Instructions for the task: Your copy of the lines below must match them exactly and contain no images.

Collected material:
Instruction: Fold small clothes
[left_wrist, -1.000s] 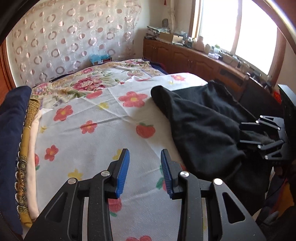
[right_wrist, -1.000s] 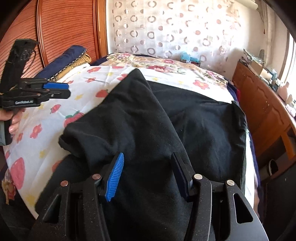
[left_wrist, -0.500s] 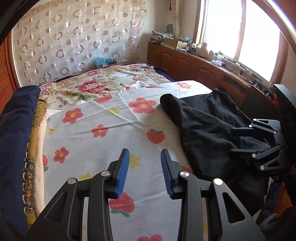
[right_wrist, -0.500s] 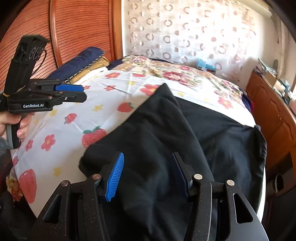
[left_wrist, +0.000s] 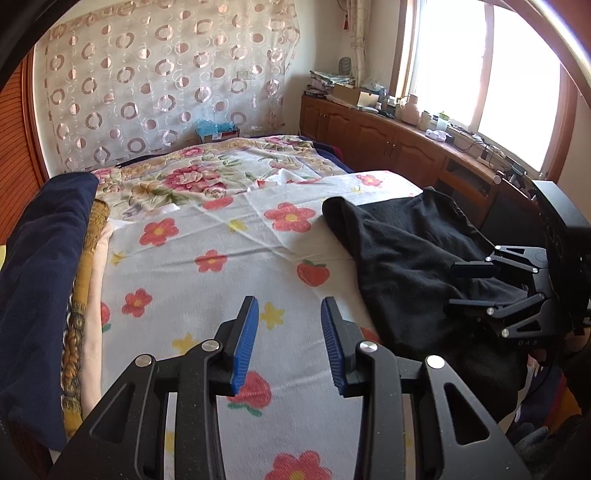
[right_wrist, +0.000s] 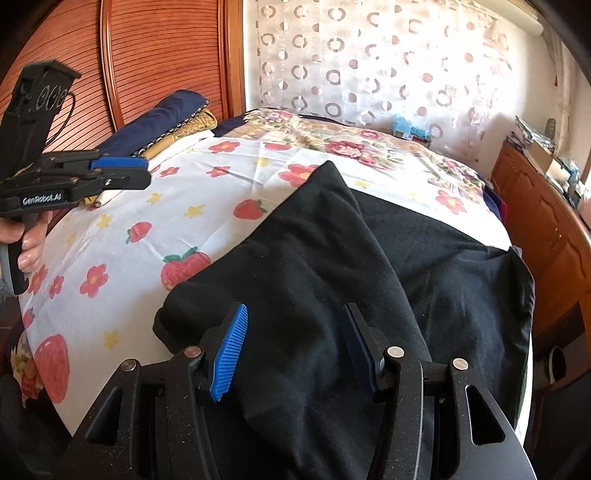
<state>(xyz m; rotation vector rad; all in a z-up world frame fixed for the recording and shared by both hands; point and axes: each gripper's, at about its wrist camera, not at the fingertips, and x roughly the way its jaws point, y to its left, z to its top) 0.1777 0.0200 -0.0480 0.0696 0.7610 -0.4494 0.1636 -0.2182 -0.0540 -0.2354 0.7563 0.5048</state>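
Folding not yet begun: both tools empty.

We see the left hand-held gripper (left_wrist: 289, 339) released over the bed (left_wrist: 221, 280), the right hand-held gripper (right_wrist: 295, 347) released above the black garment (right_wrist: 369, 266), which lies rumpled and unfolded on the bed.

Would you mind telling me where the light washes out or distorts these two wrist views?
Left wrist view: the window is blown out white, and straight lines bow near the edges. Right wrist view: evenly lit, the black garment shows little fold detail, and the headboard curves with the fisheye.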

Answer box:
Instruction: Fold small clothes
[left_wrist, -1.000s] 
[right_wrist, -1.000s] 
[left_wrist, -0.500s] 
[right_wrist, -0.500s] 
[left_wrist, +0.000s] 
[right_wrist, +0.000s] 
<state>(xyz m; rotation vector rad; all in a z-up world frame fixed for the recording and shared by both hands; point and axes: each gripper's, at about its wrist camera, not at the fingertips, and x roughly the way its jaws point, y to its left, z to its top) 0.1777 0.0200 -0.0480 0.0696 0.7610 -0.4494 0.1636 -0.2182 -0.0540 -0.2354 0.7563 0.5048</state>
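Folding not yet begun: both tools empty.

We see the left hand-held gripper (left_wrist: 289, 339) released over the bed (left_wrist: 221, 280), the right hand-held gripper (right_wrist: 295, 347) released above the black garment (right_wrist: 369, 266), which lies rumpled and unfolded on the bed.

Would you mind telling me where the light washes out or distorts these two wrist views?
Left wrist view: the window is blown out white, and straight lines bow near the edges. Right wrist view: evenly lit, the black garment shows little fold detail, and the headboard curves with the fisheye.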

That completes the exercise.